3. For that matter, why not put a few guards in the projection booth, too?

*Actually, I take this back, because the French farmer in the beginning of the film, I don’t think this applies to him. It’s weird, because I read the scene in the screenplay book two weeks before I saw the film, and the farmer comes across as this guy who didn’t really want to take this family in, and now sees a convenient way to be rid of them, and that’s totally not how it was played in the scene.

Where’s Non-Fiction?

The Bookstore is just short of 35,000 square feet, spread across two levels. I know this because we have a giant floor-plan in the break room detailing where we were going to move our sections. Anyway, 35,000 square feet means I could fit my apartment into the store eighty-seven and a half times. When you take away the space for the break room, and the stock room, and the offices, and the boiler room, and the assorted storage rooms and closets, and the register queue, and the cafe, and the front-of-store displays, and the calendars and the cards and the assorted other crap, we’ve still got hundreds of bookshelves, and on those hundred of bookshelves? Probably thousands of bookshelves, and on those thousands of bookshelves?

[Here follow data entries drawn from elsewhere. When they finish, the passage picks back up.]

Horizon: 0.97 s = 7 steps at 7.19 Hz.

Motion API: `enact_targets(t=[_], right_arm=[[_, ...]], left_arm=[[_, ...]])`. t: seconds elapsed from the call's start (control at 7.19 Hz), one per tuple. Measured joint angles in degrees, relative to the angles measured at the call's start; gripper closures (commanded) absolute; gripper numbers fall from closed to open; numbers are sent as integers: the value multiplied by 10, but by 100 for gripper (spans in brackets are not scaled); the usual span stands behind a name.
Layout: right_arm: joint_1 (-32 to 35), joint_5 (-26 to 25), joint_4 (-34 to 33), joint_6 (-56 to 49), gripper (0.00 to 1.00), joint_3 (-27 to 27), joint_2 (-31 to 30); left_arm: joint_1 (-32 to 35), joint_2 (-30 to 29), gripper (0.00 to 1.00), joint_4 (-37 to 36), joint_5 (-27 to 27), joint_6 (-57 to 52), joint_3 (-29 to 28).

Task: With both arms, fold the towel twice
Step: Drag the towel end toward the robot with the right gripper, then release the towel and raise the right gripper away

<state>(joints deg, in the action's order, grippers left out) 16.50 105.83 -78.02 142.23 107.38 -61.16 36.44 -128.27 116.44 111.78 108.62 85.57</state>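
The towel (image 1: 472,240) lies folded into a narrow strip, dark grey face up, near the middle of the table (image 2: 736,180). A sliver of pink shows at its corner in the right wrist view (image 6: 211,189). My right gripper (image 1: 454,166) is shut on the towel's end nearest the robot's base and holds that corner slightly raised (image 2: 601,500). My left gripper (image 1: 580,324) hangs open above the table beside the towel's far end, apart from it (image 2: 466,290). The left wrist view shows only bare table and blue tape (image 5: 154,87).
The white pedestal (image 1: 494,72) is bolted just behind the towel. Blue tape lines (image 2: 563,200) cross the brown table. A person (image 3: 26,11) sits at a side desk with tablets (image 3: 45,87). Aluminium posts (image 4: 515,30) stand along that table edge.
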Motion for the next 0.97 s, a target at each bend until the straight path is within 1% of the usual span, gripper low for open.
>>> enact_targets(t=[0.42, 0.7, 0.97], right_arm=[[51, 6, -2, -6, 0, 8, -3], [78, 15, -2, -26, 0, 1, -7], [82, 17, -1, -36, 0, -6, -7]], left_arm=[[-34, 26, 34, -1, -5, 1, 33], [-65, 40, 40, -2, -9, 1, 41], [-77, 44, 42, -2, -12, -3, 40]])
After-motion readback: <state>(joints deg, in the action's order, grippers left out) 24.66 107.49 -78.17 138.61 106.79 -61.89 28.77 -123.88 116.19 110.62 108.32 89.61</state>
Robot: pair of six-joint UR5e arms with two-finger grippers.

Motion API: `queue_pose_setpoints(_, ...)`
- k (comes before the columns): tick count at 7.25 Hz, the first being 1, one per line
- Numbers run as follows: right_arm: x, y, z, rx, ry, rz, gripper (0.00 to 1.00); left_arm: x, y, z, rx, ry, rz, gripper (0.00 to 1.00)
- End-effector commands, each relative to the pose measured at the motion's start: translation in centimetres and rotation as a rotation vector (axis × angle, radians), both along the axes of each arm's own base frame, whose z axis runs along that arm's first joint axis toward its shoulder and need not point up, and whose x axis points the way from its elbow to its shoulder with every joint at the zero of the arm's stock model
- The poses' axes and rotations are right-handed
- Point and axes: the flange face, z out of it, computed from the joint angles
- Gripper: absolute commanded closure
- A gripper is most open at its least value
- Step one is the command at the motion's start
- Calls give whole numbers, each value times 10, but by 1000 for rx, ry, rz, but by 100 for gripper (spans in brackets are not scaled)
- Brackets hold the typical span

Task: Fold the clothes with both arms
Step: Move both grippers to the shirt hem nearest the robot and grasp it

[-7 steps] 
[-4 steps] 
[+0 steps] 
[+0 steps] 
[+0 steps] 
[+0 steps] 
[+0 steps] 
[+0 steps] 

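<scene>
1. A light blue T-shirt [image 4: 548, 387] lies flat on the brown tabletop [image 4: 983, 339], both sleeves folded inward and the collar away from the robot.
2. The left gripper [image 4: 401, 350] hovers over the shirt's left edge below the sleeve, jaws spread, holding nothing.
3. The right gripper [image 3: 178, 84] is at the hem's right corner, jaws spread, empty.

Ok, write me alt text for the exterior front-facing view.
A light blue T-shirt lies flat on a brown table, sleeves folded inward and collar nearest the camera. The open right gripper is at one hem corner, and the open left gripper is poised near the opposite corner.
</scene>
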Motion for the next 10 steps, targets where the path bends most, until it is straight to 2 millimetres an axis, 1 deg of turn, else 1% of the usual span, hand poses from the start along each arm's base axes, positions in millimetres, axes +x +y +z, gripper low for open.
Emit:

Tens-of-thousands of books — maybe even hundreds of thousands of books.

All I know is, we’ve got a lot of books. Crappy books, good books, some great books — books in perfect shape, books in not so perfect shape. Books that fit into categories like Psychology, and Sex, and History, and Politics, and Economics, and Biographies, and Science, and Cooking, and books in those categories? They fit into subcategories, too: Self-Help, Recovery, Death, US History, World History, Latin American History, Biology, Chemistry, Astronomy, Local Cooking, Food Reference, ad nauseum, until we’ve got so many books and sub-categories and sub-sub-categories that no one actually knows where the UFO section went (hint: it’s not in Sci-Fi), and where did Speculation go?

But all those sections I listed above*? They’re all part of an even larger category, a basic one that any bookstore splits its reading: the above books are all Non-Fiction (the other category, duh, is Fiction).

So if you come in? And I ask if you need any help finding an item? It’s fine if you take a superior attitude, it’s fine if you tell me that you’ve been looking for books by yourself without any help for years, since before my parents were born, but, if I wouldn’t mind, could I just point you to the Non-Fiction section? You can find your way from there.

Certainly I can. Here’s a hint: it’s everything not Fiction. So, it’s there, and there, and back there, and then downstairs? It’s over there, there, back there, right there where you can’t see, and then over there, too.

Have fun! And if you change your mind? About, y’know, not needing help? You know where to find me.

*With the exception of Sci-Fi, which is part of Popular Fiction (as opposed to Fiction/Literature), and did you know we class our homosexual-genre fiction by Gay Literature, and Lesbian Fiction? Now you know, and knowing is half the battle.

Blogiversery!

Today is September 1st, 2009.

Do you know what happened five years ago today?

Well, if you read the post title, you should be clued in. Yes, correct: five years, sixty months, two hundred and sixty weeks, one thousand eight hundred and twenty days ago, this blog was launched and I became a blogger.

And what a wild and crazy ride it’s been.